Nenhuma teoria econômica avançada é necessária para compreender que divisões, amargura, ressentimento e raiva irão emergir de uma brecha que tem aumentado de forma persistente entre os que têm e os que não têm. Entre os milhões que buscam explicações, muitos se tornam presas dos que culpam bodes expiatórios. Os supremacistas brancos culpam os negros e as pessoas não brancas; os nativistas (que se autodenominam “patriotas” ou “nacionalistas”) apontam para os imigrantes e parceiros comerciais estrangeiros; os fundamentalistas culpam os menos fervorosos e especialmente os não religiosos; os fascistas tentam unir esses movimentos com os pequenos empresários ameaçados economicamente, trabalhadores desempregados e pessoas marginalizadas socialmente, para formar uma forte coalizão política. Os fascistas tiraram proveito de Trump para auxiliar seus esforços.
A história dos Estados Unidos adiciona acidez especial à busca por explicações. O argumento dominante a favor do capitalismo no século XX, após a Grande Depressão dos anos 1930, era que ele “gerou uma grande classe média”. Os salários reais nos EUA aumentaram mesmo durante a Depressão e eram, no geral, mais altos do que no resto do mundo, especialmente se comparados aos da antiga União Soviética (URSS). Os altos salários mostravam a superioridade do capitalismo norte-americano, de acordo com os apologistas do sistema na política, no jornalismo e na academia. A destruição daquela classe média, no final do século XX e no novo século, foi especialmente dolorosa para aqueles que haviam acreditado naquelas ideias.
Certamente, a Grande Depressão e suas consequências reduziram significativamente a desigualdade, permitindo que tal defesa do capitalismo tivesse alguma aparência de validade. Entretanto, para que essa defesa fosse persuasiva, dois fatos precisavam ser esquecidos ou ocultados.
O primeiro é que a classe trabalhadora norte-americana lutou mais arduamente por mudanças econômicas significativas na década de 1930 do que em qualquer outro momento da história dos Estados Unidos. O Congresso de Organizações Industriais (CIO) organizou milhões de trabalhadores em sindicatos, utilizando militantes de dois partidos socialistas e de um partido comunista, os quais atingiram, então, seus ápices em forças numéricas e em influência social de todos os tempos. Essa foi a forma pela qual sindicatos e partidos, juntos, consolidaram-se como parte do establishment, implementando a seguridade social, o seguro-desemprego federal, o salário mínimo e um enorme programa federal de empregos, todos inéditos na história dos Estados Unidos.

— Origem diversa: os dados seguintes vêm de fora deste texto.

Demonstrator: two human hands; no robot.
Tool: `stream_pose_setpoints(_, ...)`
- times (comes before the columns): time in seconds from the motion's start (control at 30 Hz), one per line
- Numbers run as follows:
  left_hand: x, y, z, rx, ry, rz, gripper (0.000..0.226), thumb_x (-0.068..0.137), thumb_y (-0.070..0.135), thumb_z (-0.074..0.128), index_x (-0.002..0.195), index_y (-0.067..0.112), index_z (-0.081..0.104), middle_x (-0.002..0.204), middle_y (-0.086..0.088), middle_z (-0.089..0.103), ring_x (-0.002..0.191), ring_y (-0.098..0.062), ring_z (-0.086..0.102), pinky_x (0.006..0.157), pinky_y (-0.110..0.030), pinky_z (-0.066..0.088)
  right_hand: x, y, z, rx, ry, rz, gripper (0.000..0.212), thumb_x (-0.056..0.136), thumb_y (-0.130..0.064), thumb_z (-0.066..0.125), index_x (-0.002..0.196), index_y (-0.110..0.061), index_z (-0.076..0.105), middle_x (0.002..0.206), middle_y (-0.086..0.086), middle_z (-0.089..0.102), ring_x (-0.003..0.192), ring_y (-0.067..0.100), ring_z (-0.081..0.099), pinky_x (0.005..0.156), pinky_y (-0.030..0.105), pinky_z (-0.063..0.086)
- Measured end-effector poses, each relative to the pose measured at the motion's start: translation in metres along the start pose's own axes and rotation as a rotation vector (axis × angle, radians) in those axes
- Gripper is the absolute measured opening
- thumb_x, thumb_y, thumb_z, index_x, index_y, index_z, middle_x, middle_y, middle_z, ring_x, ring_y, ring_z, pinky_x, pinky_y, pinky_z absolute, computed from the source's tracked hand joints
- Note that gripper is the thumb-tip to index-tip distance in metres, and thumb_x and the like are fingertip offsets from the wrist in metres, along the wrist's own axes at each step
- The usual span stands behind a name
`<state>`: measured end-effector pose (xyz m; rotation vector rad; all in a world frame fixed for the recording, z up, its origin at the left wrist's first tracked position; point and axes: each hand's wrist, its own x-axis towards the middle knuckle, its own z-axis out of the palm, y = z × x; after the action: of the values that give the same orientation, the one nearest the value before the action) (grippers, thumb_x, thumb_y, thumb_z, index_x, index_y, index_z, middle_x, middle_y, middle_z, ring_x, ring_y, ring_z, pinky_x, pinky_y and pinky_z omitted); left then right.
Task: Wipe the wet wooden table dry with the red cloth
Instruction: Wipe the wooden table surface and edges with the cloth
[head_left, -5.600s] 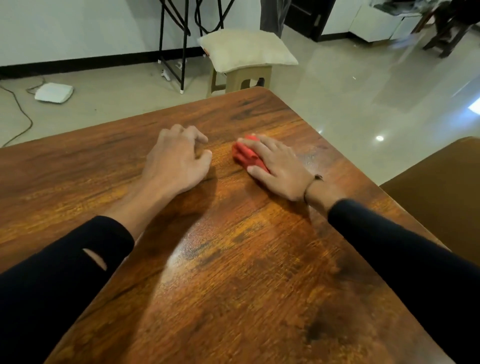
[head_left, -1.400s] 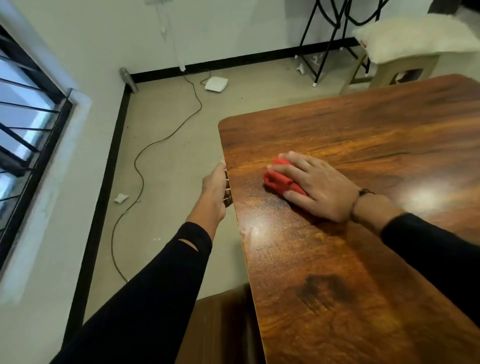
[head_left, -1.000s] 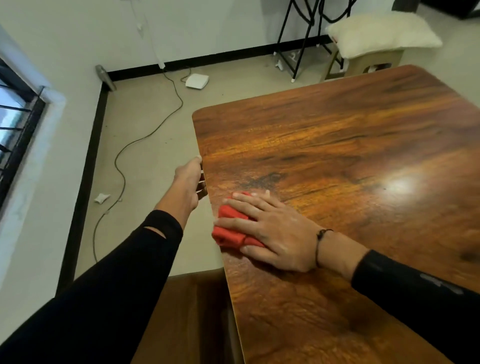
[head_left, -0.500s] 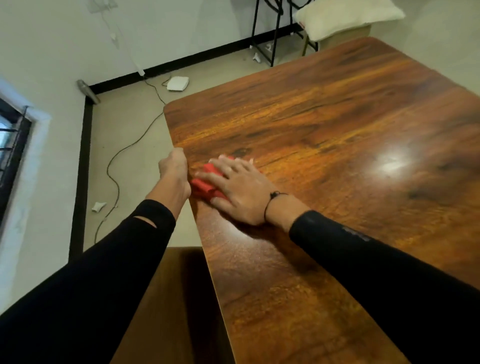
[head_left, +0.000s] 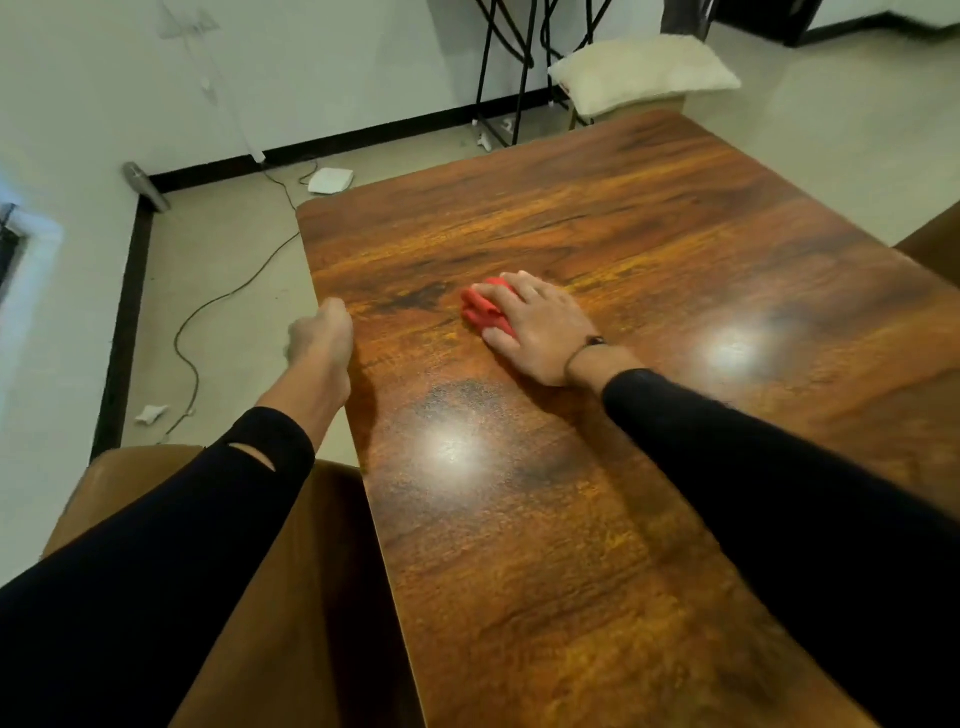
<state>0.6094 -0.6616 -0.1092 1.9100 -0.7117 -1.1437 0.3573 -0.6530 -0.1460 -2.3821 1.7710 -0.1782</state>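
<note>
The wooden table (head_left: 597, 519) fills the middle and right of the head view, glossy with two bright light reflections. A bunched red cloth (head_left: 480, 307) lies on it, a little in from the left edge. My right hand (head_left: 540, 332) lies flat on top of the cloth, pressing it to the wood, fingers spread over it. My left hand (head_left: 322, 338) is at the table's left edge, curled with the fingers turned away from the camera; it looks blurred and holds nothing that I can see.
A brown chair seat (head_left: 249, 597) sits under my left arm beside the table. Another brown seat (head_left: 935, 239) shows at the right edge. A stool with a white cushion (head_left: 641, 73) stands beyond the far end. A cable (head_left: 218, 306) and white box (head_left: 331, 181) lie on the floor.
My right hand has slid the red cloth away from the left edge toward the table's middle. My left hand has come off the cloth's side and hovers at the edge.
</note>
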Motion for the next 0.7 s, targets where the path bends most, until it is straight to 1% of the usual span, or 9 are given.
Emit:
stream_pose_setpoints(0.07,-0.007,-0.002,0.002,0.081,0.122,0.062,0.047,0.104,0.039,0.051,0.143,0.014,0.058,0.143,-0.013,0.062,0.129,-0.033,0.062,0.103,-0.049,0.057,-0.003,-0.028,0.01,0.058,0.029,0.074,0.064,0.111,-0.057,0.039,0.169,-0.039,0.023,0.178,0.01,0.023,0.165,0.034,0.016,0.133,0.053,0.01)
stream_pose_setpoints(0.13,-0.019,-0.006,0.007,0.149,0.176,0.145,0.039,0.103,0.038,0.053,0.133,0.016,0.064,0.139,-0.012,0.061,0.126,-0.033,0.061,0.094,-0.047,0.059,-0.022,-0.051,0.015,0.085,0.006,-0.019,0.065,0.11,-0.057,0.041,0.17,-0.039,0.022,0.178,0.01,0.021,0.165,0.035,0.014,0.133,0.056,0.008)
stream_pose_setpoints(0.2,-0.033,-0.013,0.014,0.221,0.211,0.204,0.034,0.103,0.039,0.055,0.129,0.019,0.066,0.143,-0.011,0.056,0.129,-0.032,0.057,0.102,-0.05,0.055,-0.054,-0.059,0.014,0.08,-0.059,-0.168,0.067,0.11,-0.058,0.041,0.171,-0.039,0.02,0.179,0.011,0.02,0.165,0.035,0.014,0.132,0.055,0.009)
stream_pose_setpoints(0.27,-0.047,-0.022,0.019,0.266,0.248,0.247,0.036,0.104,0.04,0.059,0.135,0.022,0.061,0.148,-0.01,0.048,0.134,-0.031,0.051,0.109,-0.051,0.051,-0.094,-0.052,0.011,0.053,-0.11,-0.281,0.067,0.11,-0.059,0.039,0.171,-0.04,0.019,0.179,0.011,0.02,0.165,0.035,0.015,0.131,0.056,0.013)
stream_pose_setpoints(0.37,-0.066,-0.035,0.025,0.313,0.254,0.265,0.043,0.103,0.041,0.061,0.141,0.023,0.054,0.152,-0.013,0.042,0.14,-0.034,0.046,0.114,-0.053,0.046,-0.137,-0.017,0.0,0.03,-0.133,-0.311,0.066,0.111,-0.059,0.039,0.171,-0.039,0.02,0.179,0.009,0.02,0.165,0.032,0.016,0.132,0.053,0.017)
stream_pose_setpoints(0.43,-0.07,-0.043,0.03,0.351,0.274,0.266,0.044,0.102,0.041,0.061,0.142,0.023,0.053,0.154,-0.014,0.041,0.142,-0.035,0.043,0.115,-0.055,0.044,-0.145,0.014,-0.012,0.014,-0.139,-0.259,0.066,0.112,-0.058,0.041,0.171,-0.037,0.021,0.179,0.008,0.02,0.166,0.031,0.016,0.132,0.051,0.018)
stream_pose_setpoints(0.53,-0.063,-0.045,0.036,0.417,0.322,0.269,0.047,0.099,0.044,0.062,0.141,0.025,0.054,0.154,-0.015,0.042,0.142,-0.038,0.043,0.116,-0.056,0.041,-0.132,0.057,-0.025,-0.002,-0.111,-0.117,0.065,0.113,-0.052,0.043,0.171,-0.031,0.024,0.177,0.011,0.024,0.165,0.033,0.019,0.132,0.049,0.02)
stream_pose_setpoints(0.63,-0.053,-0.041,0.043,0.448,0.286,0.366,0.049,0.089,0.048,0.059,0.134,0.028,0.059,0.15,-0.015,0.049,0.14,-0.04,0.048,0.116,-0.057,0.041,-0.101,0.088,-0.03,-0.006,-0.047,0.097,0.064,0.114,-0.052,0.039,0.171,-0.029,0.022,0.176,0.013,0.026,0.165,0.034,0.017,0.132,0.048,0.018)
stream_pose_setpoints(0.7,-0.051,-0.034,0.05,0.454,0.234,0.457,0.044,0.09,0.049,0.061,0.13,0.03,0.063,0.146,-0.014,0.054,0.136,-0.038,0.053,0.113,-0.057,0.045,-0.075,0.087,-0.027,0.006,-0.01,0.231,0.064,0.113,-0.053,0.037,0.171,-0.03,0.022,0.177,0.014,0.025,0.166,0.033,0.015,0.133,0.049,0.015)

O segundo fato é que os capitalistas, na década de 1930 e posteriormente, lutaram mais do que nunca contra todo e qualquer avanço da classe trabalhadora. O status de “classe média” alcançado por grande parte da classe trabalhadora (de forma alguma por toda ela e, especialmente, não pelas minorias) aconteceu apesar do capitalismo e dos capitalistas, e não por causa deles. Mas, certamente, reivindicar os créditos pelos ganhos da classe trabalhadora, que os capitalistas tentaram, mas não conseguiram evitar, foi uma propaganda inteligente a favor do capitalismo.
A redução da desigualdade econômica dos Estados Unidos, alcançada até então, mostrou-se temporária e se desfez após 1945. Particularmente após 1970, a trajetória normal do capitalismo de aprofundamento da desigualdade econômica foi retomada e segue até os dias atuais. Simplificando, a estrutura básica de produção do capitalismo — como ele organiza suas empresas — posicionou os capitalistas de forma com que revertessem a redução da desigualdade econômica alcançada pelo New Deal. Grande parte daquela classe média norte-americana temporária já se foi; o restante está desaparecendo rapidamente. Ao longo do último meio século, o capitalismo norte-americano levou a desigualdade aos extremos em que se encontra atualmente. Não é de se espantar que a população, uma vez persuadida a apoiar o capitalismo, já que ele havia fomentado uma classe média, agora tenha motivos para questioná-lo.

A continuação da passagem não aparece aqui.